Thursday, September 06, 2018

TWi loses appeal at CAFC


The CAFC affirmed DNJ in the TWi/Supernus case:



TWi Pharmaceuticals, Inc. (“TWi”) appeals from a decision
of the United States District Court for the District
of New Jersey holding, after bench trial, that Supernus
Pharmaceuticals, Inc.’s (“Supernus”) U.S. Patent Nos.
7,722,898 (“the ’898 patent”), 7,910,131 (“the ’131 patent”),
and 8,821,930 (“the ’930 patent) (collectively, “the
asserted patents”) are not invalid and would be infringed.
Supernus Pharms., Inc. v. TWi Pharms., Inc., 265 F.
Supp. 3d 490 (D.N.J. 2017). For the following reasons, we
affirm.


Of arguments by appellant which did not prevail:


First, the district court did not give its decision in Actavis
de facto preclusive effect in this case.
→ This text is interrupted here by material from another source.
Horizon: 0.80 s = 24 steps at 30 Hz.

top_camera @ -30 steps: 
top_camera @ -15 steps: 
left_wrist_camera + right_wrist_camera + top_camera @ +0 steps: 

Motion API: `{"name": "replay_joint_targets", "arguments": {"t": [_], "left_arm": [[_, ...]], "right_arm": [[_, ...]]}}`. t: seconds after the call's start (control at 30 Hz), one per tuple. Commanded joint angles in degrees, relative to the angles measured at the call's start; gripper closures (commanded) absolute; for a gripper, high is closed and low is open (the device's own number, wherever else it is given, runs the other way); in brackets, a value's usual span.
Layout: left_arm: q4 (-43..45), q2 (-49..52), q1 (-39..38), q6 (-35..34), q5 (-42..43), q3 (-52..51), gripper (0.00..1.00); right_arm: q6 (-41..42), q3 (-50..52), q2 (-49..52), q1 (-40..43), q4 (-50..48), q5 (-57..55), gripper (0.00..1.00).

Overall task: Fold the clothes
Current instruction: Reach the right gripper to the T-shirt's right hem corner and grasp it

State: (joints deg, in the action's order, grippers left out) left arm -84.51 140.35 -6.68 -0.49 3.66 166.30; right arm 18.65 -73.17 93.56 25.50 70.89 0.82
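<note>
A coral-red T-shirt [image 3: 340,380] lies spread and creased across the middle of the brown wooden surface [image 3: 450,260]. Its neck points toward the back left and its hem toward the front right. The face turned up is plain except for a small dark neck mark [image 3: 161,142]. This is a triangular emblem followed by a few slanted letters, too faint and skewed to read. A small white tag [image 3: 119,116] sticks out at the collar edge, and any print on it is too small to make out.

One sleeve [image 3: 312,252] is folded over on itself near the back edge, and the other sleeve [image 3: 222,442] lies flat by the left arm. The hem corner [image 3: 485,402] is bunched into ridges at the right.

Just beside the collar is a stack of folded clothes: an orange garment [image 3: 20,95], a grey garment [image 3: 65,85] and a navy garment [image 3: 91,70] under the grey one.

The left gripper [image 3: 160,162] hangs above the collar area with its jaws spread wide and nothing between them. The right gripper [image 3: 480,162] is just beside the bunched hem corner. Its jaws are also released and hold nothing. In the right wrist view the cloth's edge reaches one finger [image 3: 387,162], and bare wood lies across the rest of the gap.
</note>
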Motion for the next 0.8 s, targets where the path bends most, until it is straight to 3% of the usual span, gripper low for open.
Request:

The district
court explicitly stated in its post-trial decision that its
decision in Actavis has “some relevance to this action,”
but that its “findings of fact and conclusions of law set
forth [in this post-trial decision] are based upon the
evidence and argument presented in this litigation.”
Supernus, 265 F. Supp. 3d at 497 n.6. The district court
adhered to this position throughout its analysis. TWi
disagrees and contends that the district court improperly
relied on its decision in Actavis in three ways, each of
which we address below.

(...)

But, as noted above, the district
court referenced Actavis only to the extent that the
records in the two cases were the same. For these reasons,
the district court did not err in referencing Actavis
in its decision in this case. The Actavis decision also does
not color our decision-making on appeal.